Information provided –
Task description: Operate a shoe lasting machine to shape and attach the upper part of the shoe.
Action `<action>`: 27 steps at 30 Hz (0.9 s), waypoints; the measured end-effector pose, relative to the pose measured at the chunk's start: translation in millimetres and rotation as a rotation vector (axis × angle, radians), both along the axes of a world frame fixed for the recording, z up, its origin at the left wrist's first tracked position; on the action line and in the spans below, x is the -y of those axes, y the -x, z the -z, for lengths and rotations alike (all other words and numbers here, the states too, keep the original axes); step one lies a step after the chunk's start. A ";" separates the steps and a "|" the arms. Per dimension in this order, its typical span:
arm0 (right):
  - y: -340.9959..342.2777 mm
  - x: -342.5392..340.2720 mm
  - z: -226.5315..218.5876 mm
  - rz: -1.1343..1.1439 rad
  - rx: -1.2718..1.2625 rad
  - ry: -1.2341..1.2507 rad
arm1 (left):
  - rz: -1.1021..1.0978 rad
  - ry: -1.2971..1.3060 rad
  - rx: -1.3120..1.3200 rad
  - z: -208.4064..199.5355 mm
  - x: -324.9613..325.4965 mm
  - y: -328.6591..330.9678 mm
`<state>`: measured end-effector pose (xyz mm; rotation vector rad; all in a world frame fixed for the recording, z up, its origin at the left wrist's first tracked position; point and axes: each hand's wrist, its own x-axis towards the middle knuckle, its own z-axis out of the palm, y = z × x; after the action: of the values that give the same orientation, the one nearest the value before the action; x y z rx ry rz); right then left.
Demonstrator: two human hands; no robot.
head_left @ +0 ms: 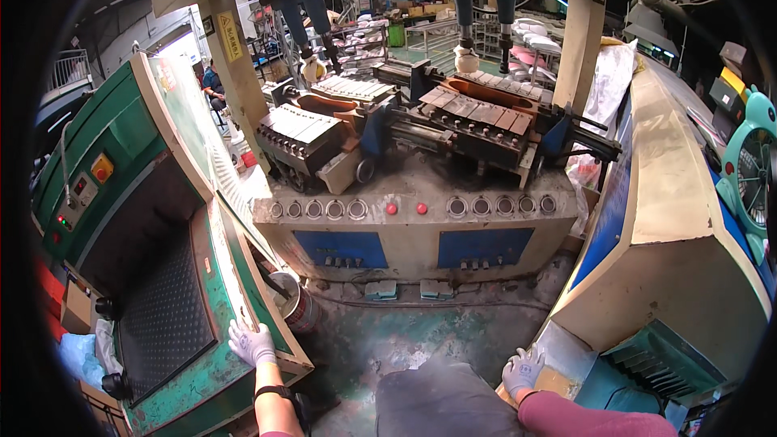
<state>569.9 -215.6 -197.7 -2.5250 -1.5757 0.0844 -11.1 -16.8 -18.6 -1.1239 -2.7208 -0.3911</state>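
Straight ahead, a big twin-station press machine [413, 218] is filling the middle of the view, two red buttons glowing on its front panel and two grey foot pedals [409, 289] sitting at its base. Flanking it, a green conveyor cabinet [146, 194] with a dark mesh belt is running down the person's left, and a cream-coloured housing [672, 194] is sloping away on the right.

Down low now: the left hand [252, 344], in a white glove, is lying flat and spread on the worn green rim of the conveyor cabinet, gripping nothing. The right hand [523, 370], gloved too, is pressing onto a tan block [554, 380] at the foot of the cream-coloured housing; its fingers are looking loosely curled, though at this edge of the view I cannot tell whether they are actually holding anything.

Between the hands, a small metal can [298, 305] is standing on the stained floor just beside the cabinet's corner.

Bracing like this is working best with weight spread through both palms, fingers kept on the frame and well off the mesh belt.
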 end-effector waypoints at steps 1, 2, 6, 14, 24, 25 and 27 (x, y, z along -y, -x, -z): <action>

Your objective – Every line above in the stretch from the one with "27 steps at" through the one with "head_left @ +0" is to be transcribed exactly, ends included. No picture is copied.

Answer box –
Action `<action>`: 27 steps at 30 Hz (0.9 s), waypoints; the measured end-effector pose, relative to the pose measured at the chunk's start: translation in millimetres and rotation as a rotation vector (axis × angle, radians), both along the axes of a world frame fixed for the recording, z up, its origin at the left wrist's first tracked position; on the action line and in the spans below, x is the -y of those axes, y the -x, z the -z, for lengths and rotations alike (all other words and numbers here, the states too, keep the original axes); step one lies a step after the chunk's start. A ";" separates the steps and a "|" the arms. Per dimension in this order, its typical span:
arm0 (right):
  - y: -340.9959..342.2777 mm
  - x: -342.5392..340.2720 mm
  - z: -226.5315..218.5876 mm
  - rz: -1.1343..1.1439 rad
  - rx: -1.2718..1.2625 rad
  - ry: -1.2341..1.2507 rad
arm1 (left):
  - rz: -1.1021..1.0978 rad
  - ry: -1.2971..1.3060 rad
  - rx: -1.3120..1.3200 rad
  - z: -208.4064..199.5355 mm
  - x: -324.9613..325.4965 mm
  - y: -328.6591..330.9678 mm
`<state>`: measured end-effector pose (xyz mm; rotation vector rad; all in a world frame fixed for the recording, z up, its origin at the left wrist's first tracked position; point and axes: each hand's wrist, its own x-axis towards the middle knuckle, its own z-axis out of the palm, y = z × x; after the action: of the values that give the same orientation, the one nearest the value before the action; x y z rx ry rz); right then left.
Demonstrator: two human hands; no robot.
head_left @ +0 ms: 

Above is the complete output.